And "personal taste"? I thought it was dictated by the tuner magazines and the insecure desire to one-up your friends.


----------



## JCz04Bimmer (Jun 6, 2003)

TD said:


> Ask your parents and they'll agree with me.


Why don't you ask your parents if its nice to be condescending? Excuse me but I really am not seeing why this is something that warrants an attack either on me or on the product itself.

I obviously don't think its ricey. I do think that I've done EVERYTHING on my car with a touch of class. This, at first, did seem like something I wouldn't touch (I'm more go than show) but after seeing it up close, its extremely nice. But once again, it is a matter of personal taste and my comment about it not being ricey is obviously an opinion.

As for modding to one-up my friends... thats bull. Absolutely NONE of my close friends mod their car. In fact, I'm the one who is always urging my friend who also has a 330Ci to mod it simply because its fun.

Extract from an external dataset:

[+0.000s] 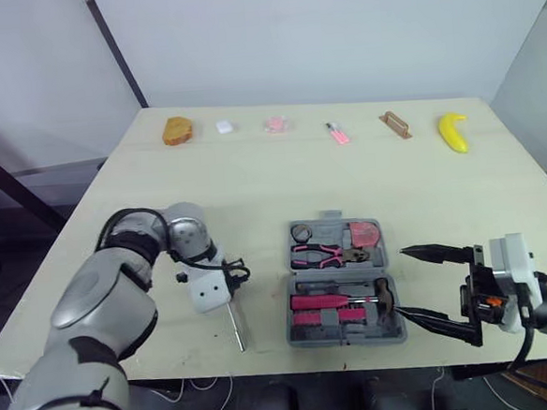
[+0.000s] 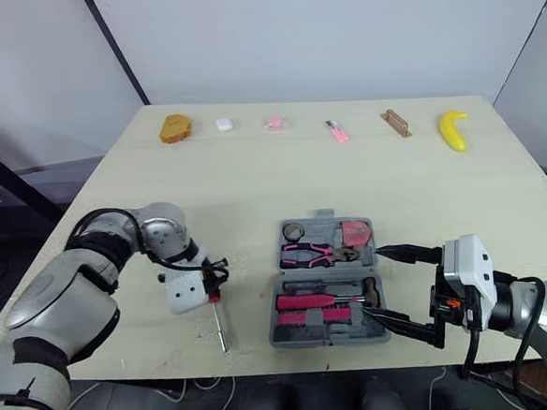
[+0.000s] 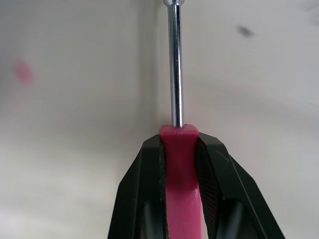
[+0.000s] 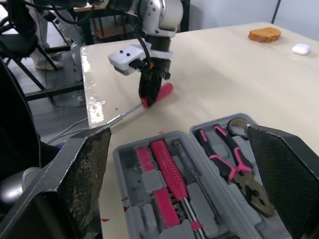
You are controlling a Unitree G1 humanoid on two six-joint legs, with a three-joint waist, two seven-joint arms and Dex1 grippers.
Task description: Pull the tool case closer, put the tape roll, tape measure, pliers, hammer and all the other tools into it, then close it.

I mod my car because I like to go to the track. And no, not the 1/4 track. This is the first truly exterior mod I've considered doing besides a replica ACS Roof Spoiler. So please, save your lectures for your own children.


----------



## Guest (Dec 13, 2004)

Okay, I'm done. Party on.

(Although I have no idea what this mod has to do with going to the track. :eeps: )


----------



## JCz04Bimmer (Jun 6, 2003)

TD said:


> Okay, I'm done. Party on.
> 
> (Although I have no idea what this mod has to do with going to the track. :eeps: )


 Absolutely nothing. Unfortunately. I do hear that there'll be an upgrade in about a month that'll allow the car to levitate when the lights are activated. That, I'm sure, will give me quite an edge.

:lmao:


----------



## Alex Baumann (Dec 19, 2001)

*Threads merged*


----------



## gig (Oct 18, 2004)

Guys,

Please don't become too polarized with the comments. I realize that the presentation of this kit has been less than expected, and I'm currently working on videos that show this products intended use. A full website revamp is underway. 

Thanks and until then, I'd just like to request that this thread not denigrate into a war of words.


----------



## Artslinger (Sep 2, 2002)

Wow that is so like Close Encounters of the Third Kind. :rofl:


----------



## HW (Dec 24, 2001)

:rofl: you'll find no lovin' here.


----------



## HW (Dec 24, 2001)

besides, don't big rigs and tow trucks have these already. who wants to look like an semi or tow truck. :dunno:


----------



## bimmerguy2006 (Feb 3, 2003)

First of all, any decent mods for BMW's cost a butt-load. The brabus kit, if i remember correctly, was well over 500 or 600 bucks. At 350, this kit achieves the same effect at a much lower cost. It actually serves a purpose, its not about bling. Ghetto modding would be putting a neon kit on a 3 series. This is a kit that lights up the ground next to the doors, allowing you to see whether or not there is a puddle, curb, pothole, etc.


----------



## bluetree211 (Apr 19, 2004)

bimmerguy2006 said:


> First of all, any decent mods for BMW's cost a butt-load. The brabus kit, if i remember correctly, was well over 500 or 600 bucks. At 350, this kit achieves the same effect at a much lower cost. It actually serves a purpose, its not about bling. Ghetto modding would be putting a neon kit on a 3 series. This is a kit that lights up the ground next to the doors, allowing you to see whether or not there is a puddle, curb, pothole, etc.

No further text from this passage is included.